* **Work to be completed**: For each record that follows, restate the text exactly and drop the pictures.

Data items
▼

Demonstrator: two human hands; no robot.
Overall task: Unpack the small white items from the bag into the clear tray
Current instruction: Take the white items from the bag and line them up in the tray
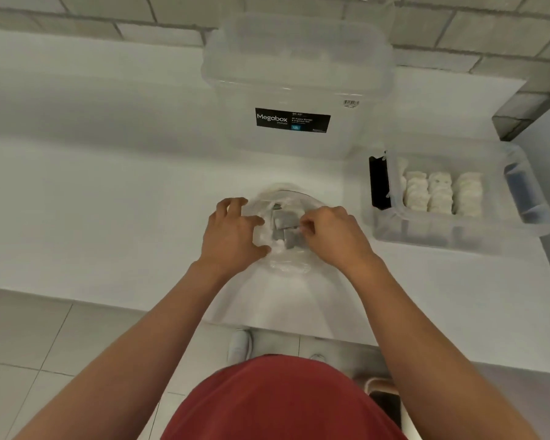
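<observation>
We are looking down on a white counter (108, 201) where a clear plastic bag (286, 265) is lying near the front edge, between the person's two hands. The left hand (232, 231) is gripping the bag's left side, its fingers spread and curved against the film and its thumb pressing lower down. The right hand (334, 236) is clenching, thumb and forefinger pinching the bag's right edge at the opening. Inside the bag we are seeing small grey-and-white packets (283, 222) lying close together; they are too blurred to count. To the right, well apart from the bag, the clear tray (458, 236) is sitting on the counter, and rows of round white items (440, 192) are standing on edge inside it. Behind the bag a large lidded Megabox storage box (292, 74) is standing against the tiled wall (489, 27). At the bottom, a red shirt (283, 401) and a white shoe (240, 344) are showing.
</observation>
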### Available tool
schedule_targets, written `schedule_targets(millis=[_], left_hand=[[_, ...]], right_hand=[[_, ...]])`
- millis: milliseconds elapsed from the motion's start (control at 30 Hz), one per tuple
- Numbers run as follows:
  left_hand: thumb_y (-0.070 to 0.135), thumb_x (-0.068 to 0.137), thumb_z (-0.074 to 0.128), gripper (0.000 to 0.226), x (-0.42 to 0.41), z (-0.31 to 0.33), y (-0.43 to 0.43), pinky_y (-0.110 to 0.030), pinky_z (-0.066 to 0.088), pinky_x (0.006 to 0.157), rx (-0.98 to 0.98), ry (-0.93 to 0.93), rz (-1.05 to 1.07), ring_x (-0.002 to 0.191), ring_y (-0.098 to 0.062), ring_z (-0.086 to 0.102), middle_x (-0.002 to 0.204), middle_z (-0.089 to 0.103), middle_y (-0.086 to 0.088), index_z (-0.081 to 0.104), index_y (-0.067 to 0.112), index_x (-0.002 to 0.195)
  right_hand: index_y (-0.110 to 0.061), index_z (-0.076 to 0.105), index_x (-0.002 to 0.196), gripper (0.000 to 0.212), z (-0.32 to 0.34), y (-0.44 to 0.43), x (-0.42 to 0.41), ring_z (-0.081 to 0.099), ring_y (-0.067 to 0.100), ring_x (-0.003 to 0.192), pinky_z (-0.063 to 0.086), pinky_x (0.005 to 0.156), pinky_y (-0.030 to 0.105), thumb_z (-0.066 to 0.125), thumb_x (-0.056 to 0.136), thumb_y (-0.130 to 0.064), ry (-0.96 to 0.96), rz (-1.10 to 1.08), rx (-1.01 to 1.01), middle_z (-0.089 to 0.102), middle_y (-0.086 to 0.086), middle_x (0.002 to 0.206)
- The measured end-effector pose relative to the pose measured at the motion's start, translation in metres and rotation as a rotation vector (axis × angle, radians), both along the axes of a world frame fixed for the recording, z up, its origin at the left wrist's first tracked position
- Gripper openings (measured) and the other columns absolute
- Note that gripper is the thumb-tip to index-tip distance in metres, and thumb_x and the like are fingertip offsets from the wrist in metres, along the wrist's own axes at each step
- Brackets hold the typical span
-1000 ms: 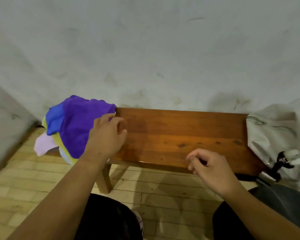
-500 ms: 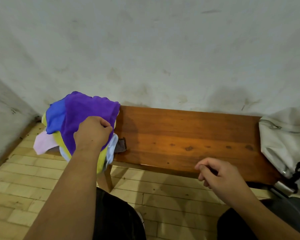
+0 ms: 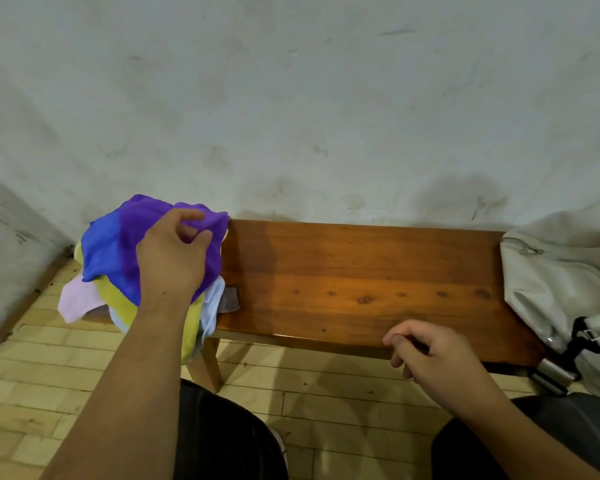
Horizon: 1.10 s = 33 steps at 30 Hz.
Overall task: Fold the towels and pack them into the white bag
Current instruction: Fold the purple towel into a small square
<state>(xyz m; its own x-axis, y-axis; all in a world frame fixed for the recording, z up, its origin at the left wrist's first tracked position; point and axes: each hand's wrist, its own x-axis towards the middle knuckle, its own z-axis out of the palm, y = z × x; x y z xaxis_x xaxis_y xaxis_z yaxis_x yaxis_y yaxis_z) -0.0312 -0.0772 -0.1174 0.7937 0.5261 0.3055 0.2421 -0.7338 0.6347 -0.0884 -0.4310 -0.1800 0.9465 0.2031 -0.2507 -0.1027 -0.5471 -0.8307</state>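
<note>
Several towels sit heaped under and around the left hand (image 3: 170, 261), at the end of the wooden bench (image 3: 361, 268) furthest from the right hand. A pink towel (image 3: 75, 301) hangs out beyond the left hand's outer side, with a yellow towel (image 3: 118, 303) and a blue towel (image 3: 101, 244) beside it. On top lies the purple towel (image 3: 142, 216), and the left hand grips it from above, thumb and curled fingers pinching a fold of the cloth near its far edge. Just inside the left wrist, a pale blue towel (image 3: 211, 303) droops over the bench's near edge, and a small grey cloth (image 3: 231, 299) lies flat on the wood next to it. Bare bench top stretches between the two hands. The right hand (image 3: 433, 355) hovers at the bench's near edge, fingers loosely curled and holding nothing. Beyond the right hand's outer side, the white bag (image 3: 551, 278) slumps on the bench end against the wall, a black strap (image 3: 581, 341) with a metal clip hanging at its near side.
</note>
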Motion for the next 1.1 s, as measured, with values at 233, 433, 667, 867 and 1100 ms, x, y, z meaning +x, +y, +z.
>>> schedule_targets(millis=[233,433,667,867,1100], left_hand=[[0.019,0.087,0.075,0.02,0.004,-0.017,-0.08,-0.015,0.046,0.071,-0.204,0.083,-0.464,0.072,-0.007,0.058,0.081,0.064,0.006,0.069,0.03,0.103],[0.022,0.088,0.076,0.021,-0.005,-0.034,-0.148,-0.038,0.054,0.087,-0.43,0.272,-0.833,0.083,-0.013,0.065,0.084,0.064,0.005,0.068,0.03,0.106],[0.014,0.092,0.068,0.04,-0.01,-0.029,-0.18,-0.021,0.049,0.098,-0.565,0.418,-0.984,0.108,-0.001,0.063,0.108,0.068,0.011,0.058,0.03,0.128],[0.02,0.079,0.068,0.063,0.011,-0.048,-0.154,-0.039,0.038,0.111,-0.022,0.515,-0.828,0.131,-0.018,0.037,0.14,0.039,0.006,0.042,0.032,0.135],[0.049,0.085,0.069,0.074,0.007,-0.065,-0.14,-0.047,0.039,0.11,0.295,0.616,-0.718,0.141,-0.023,0.029,0.152,0.029,0.004,0.033,0.034,0.148]], right_hand=[[-0.04,0.07,0.101,0.013,-0.006,0.01,0.003,0.069,0.006,0.08,0.06,0.073,0.03,0.065,0.097,-0.028,0.007,0.05,0.061,0.073,-0.014,0.088],[-0.046,0.058,0.126,0.05,-0.016,0.017,0.004,0.069,0.006,0.092,0.057,0.085,0.034,0.081,0.082,-0.042,-0.044,0.006,0.133,0.071,-0.02,0.106],[-0.034,0.068,0.112,0.02,-0.016,0.006,0.008,0.069,0.005,0.084,0.059,0.072,0.029,0.071,0.093,-0.029,-0.129,-0.142,0.086,0.073,-0.015,0.091],[-0.025,0.067,0.098,0.016,-0.006,-0.007,0.018,0.067,0.014,0.056,0.053,0.053,0.03,0.055,0.103,-0.034,-0.114,-0.508,0.247,0.071,-0.001,0.074],[-0.042,0.062,0.114,0.029,-0.005,-0.023,0.023,0.063,0.007,0.111,0.053,0.096,0.036,0.057,0.101,-0.017,-0.196,-0.675,0.286,0.067,-0.017,0.113]])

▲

* **Output for this task**:
Demonstrator: two human hands; no robot.
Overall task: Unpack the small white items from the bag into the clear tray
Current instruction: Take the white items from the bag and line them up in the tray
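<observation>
We are looking down on a white counter (108, 201) where a clear plastic bag (286, 265) is lying near the front edge, between the person's two hands. The left hand (232, 231) is gripping the bag's left side, its fingers spread and curved against the film and its thumb pressing lower down. The right hand (334, 236) is clenching, thumb and forefinger pinching the bag's right edge at the opening. Inside the bag we are seeing small grey-and-white packets (283, 222) lying close together; they are too blurred to count. To the right, well apart from the bag, the clear tray (458, 236) is sitting on the counter, and rows of round white items (440, 192) are standing on edge inside it. Behind the bag a large lidded Megabox storage box (292, 74) is standing against the tiled wall (489, 27). At the bottom, a red shirt (283, 401) and a white shoe (240, 344) are showing.
</observation>
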### Available tool
schedule_targets, written `schedule_targets(millis=[_], left_hand=[[_, ...]], right_hand=[[_, ...]])`
- millis: milliseconds elapsed from the motion's start (control at 30 Hz), one per tuple
- Numbers run as follows:
  left_hand: thumb_y (-0.070 to 0.135), thumb_x (-0.068 to 0.137), thumb_z (-0.074 to 0.128), gripper (0.000 to 0.226), x (-0.42 to 0.41), z (-0.31 to 0.33), y (-0.43 to 0.43), pinky_y (-0.110 to 0.030), pinky_z (-0.066 to 0.088), pinky_x (0.006 to 0.157), rx (-0.98 to 0.98), ry (-0.93 to 0.93), rz (-1.05 to 1.07), ring_x (-0.002 to 0.191), ring_y (-0.098 to 0.062), ring_z (-0.086 to 0.102), middle_x (-0.002 to 0.204), middle_z (-0.089 to 0.103), middle_y (-0.086 to 0.088), index_z (-0.081 to 0.104), index_y (-0.067 to 0.112), index_x (-0.002 to 0.195)
  right_hand: index_y (-0.110 to 0.061), index_z (-0.076 to 0.105), index_x (-0.002 to 0.196), gripper (0.000 to 0.212), z (-0.32 to 0.34), y (-0.44 to 0.43), x (-0.42 to 0.41), ring_z (-0.081 to 0.099), ring_y (-0.067 to 0.100), ring_x (-0.003 to 0.192), pinky_z (-0.063 to 0.086), pinky_x (0.005 to 0.156), pinky_y (-0.030 to 0.105), thumb_z (-0.066 to 0.125), thumb_x (-0.056 to 0.136), thumb_y (-0.130 to 0.064), ry (-0.96 to 0.96), rz (-1.10 to 1.08), rx (-1.01 to 1.01), middle_z (-0.089 to 0.102), middle_y (-0.086 to 0.086), middle_x (0.002 to 0.206)
- The measured end-effector pose relative to the pose measured at the motion's start, translation in metres and rotation as a rotation vector (axis × angle, radians), both along the axes of a world frame fixed for the recording, z up, its origin at the left wrist's first tracked position
- Gripper openings (measured) and the other columns absolute
- Note that gripper is the thumb-tip to index-tip distance in metres, and thumb_x and the like are fingertip offsets from the wrist in metres, along the wrist's own axes at each step
- Brackets hold the typical span
-1000 ms: 
-500 ms: 
+0 ms: 
Horizon: 1.10 s = 33 steps at 30 Hz.
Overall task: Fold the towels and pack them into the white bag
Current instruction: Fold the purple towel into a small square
<state>(xyz m; its own x-axis, y-axis; all in a world frame fixed for the recording, z up, its origin at the left wrist's first tracked position; point and axes: each hand's wrist, its own x-axis towards the middle knuckle, its own z-axis out of the palm, y = z × x; x y z xaxis_x xaxis_y xaxis_z yaxis_x yaxis_y yaxis_z) -0.0312 -0.0772 -0.1174 0.7937 0.5261 0.3055 0.2421 -0.7338 0.6347 -0.0884 -0.4310 -0.1800 0.9465 0.2031 -0.2507 -0.1027 -0.5471 -0.8307</state>
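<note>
Several towels sit heaped under and around the left hand (image 3: 170, 261), at the end of the wooden bench (image 3: 361, 268) furthest from the right hand. A pink towel (image 3: 75, 301) hangs out beyond the left hand's outer side, with a yellow towel (image 3: 118, 303) and a blue towel (image 3: 101, 244) beside it. On top lies the purple towel (image 3: 142, 216), and the left hand grips it from above, thumb and curled fingers pinching a fold of the cloth near its far edge. Just inside the left wrist, a pale blue towel (image 3: 211, 303) droops over the bench's near edge, and a small grey cloth (image 3: 231, 299) lies flat on the wood next to it. Bare bench top stretches between the two hands. The right hand (image 3: 433, 355) hovers at the bench's near edge, fingers loosely curled and holding nothing. Beyond the right hand's outer side, the white bag (image 3: 551, 278) slumps on the bench end against the wall, a black strap (image 3: 581, 341) with a metal clip hanging at its near side.
</note>
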Motion for the next 1.1 s, as measured, with values at 233, 433, 667, 867 and 1100 ms, x, y, z meaning +x, +y, +z.
>>> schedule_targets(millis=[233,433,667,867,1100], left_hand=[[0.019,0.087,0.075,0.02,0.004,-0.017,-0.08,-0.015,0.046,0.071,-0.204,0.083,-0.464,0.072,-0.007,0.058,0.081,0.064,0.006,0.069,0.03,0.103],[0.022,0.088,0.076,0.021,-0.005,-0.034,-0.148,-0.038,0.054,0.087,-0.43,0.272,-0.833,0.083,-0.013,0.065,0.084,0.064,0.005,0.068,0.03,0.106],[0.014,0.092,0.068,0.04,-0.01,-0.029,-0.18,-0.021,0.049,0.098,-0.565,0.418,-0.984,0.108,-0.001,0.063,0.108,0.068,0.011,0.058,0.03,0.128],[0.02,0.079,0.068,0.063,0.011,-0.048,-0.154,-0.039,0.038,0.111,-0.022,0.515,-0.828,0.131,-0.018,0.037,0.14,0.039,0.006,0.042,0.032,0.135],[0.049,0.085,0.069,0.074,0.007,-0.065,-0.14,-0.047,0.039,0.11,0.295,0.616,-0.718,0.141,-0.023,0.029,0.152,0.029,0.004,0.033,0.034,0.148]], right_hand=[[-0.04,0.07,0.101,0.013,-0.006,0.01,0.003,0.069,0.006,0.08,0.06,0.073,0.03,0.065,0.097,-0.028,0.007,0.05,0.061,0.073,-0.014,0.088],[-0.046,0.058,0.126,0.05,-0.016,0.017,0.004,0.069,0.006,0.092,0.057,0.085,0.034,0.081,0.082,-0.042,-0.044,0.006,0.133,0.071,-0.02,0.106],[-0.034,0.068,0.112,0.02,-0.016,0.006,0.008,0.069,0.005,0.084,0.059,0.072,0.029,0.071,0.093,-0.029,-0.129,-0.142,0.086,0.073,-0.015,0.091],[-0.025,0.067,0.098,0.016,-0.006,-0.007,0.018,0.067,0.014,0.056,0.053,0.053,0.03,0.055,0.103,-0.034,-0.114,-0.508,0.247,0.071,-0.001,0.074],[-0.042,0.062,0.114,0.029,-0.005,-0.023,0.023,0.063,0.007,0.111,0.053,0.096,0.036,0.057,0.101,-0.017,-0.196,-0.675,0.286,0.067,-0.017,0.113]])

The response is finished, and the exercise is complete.